▸ **YOUR OBJECTIVE**:
Your answer should consist of the lines in the listing that hold "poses".

▸ **INFORMATION**:
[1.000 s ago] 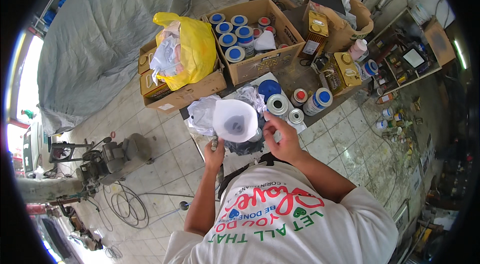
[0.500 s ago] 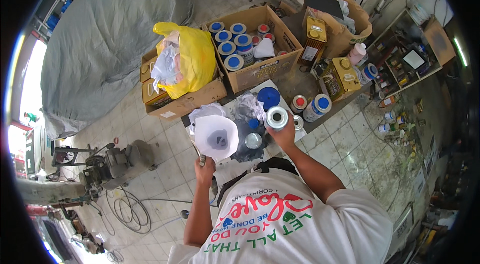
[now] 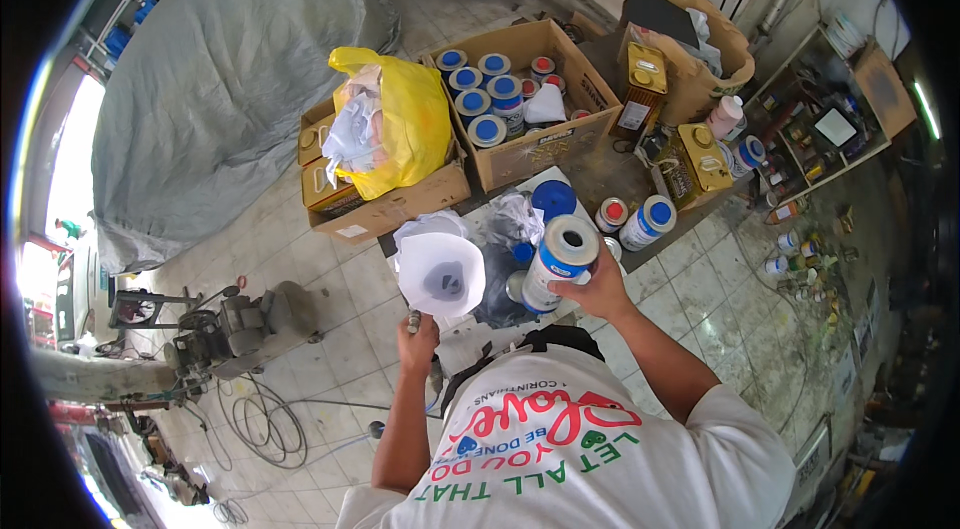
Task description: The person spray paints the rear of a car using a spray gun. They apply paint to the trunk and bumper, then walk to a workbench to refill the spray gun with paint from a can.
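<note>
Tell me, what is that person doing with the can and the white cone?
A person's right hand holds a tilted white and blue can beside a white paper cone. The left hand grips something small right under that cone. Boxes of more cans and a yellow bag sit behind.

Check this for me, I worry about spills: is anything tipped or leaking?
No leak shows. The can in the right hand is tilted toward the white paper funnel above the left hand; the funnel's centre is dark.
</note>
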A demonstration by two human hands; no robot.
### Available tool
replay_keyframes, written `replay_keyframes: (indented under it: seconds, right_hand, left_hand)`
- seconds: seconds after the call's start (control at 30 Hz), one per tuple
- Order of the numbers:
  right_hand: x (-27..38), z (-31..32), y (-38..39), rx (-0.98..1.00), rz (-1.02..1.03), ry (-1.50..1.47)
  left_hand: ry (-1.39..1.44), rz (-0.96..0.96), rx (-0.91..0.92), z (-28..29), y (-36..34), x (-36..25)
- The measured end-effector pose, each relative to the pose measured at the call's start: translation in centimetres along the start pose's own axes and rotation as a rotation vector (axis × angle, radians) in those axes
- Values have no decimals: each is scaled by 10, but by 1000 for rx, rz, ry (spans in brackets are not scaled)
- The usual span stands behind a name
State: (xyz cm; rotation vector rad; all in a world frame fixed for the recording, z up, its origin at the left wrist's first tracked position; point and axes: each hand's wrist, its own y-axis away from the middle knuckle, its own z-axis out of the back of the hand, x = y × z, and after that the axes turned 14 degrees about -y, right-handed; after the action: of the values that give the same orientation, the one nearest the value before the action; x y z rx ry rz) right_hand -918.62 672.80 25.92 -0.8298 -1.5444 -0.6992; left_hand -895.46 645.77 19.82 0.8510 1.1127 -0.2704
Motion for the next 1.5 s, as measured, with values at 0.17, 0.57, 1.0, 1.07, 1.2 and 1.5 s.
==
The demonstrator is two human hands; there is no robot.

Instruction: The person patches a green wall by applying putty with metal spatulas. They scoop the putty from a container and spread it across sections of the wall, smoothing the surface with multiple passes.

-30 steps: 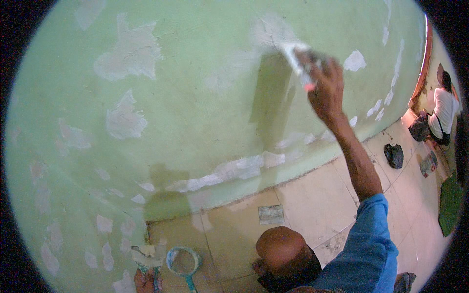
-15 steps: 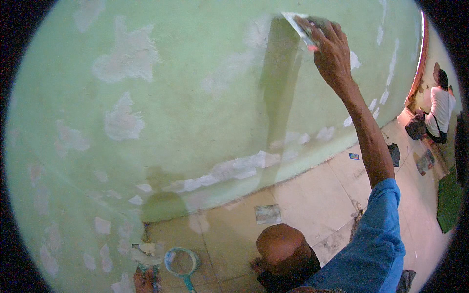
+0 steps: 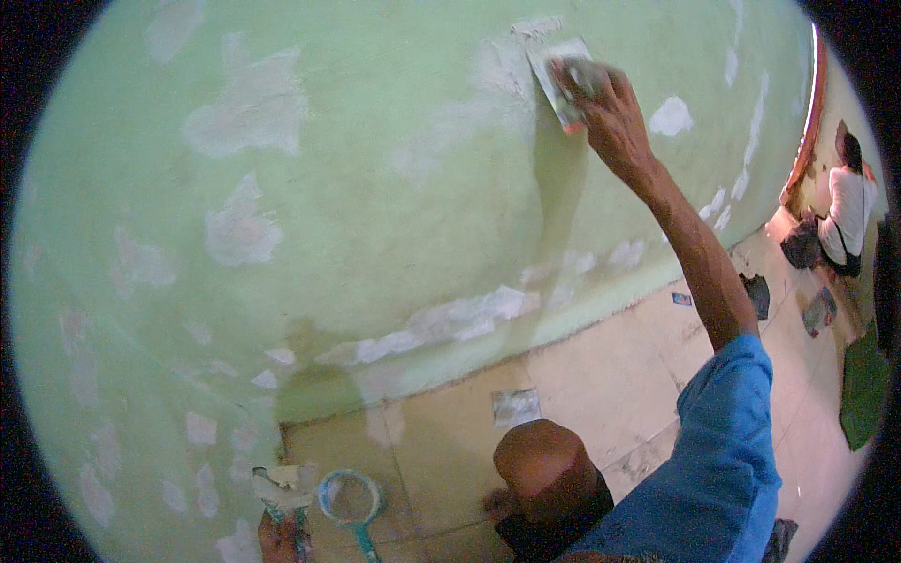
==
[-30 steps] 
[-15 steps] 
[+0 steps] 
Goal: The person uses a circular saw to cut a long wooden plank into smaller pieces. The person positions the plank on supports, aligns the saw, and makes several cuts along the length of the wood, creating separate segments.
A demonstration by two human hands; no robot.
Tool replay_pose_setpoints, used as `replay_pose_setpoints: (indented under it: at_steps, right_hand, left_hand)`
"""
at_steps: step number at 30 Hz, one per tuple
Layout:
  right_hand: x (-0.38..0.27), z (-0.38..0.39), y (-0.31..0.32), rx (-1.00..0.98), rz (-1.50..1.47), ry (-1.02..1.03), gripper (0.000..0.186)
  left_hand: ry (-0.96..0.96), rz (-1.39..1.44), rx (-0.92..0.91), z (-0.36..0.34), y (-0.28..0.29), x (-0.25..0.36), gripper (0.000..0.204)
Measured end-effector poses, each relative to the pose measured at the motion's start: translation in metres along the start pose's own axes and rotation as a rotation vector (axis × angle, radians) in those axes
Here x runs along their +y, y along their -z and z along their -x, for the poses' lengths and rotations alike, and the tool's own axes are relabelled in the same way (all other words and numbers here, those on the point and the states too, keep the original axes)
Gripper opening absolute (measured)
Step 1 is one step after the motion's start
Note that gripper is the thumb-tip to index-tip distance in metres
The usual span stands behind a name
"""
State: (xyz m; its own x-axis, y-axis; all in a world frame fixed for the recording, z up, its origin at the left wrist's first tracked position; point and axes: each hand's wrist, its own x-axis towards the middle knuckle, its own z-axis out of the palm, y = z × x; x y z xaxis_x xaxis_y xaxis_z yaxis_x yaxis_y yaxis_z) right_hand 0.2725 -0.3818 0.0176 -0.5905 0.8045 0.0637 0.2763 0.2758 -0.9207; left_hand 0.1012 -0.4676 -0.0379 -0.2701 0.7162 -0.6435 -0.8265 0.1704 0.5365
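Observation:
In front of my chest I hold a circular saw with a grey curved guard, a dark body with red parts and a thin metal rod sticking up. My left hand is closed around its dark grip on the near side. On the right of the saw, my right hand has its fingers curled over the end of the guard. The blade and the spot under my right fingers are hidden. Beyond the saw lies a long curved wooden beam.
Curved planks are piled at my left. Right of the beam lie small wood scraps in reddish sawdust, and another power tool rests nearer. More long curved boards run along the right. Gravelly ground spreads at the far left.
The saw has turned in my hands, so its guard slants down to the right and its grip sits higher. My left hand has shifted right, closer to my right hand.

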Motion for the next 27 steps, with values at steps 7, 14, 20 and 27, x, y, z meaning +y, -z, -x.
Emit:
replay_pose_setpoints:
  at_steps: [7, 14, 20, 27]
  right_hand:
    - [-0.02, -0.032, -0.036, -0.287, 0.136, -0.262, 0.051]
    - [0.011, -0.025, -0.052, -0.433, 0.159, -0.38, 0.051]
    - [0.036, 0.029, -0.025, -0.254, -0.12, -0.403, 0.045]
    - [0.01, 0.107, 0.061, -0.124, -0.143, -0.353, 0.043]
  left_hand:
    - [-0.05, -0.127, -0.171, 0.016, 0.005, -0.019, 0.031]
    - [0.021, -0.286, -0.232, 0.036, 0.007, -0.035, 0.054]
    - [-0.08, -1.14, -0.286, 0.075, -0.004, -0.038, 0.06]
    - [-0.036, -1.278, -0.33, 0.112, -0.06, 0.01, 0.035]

▸ **FINISHED TASK**:
Measured end-effector poses, each relative to the pose measured at the motion's start: translation in metres along the start pose's own axes and rotation as a rotation vector (axis × angle, radians) in those axes
Here x runs along their +y, y along their -z and z along their -x, for the poses' lengths and rotations alike, and the tool's own axes are relabelled in the same way (all other words and numbers here, those on the point and the states too, keep the original axes)

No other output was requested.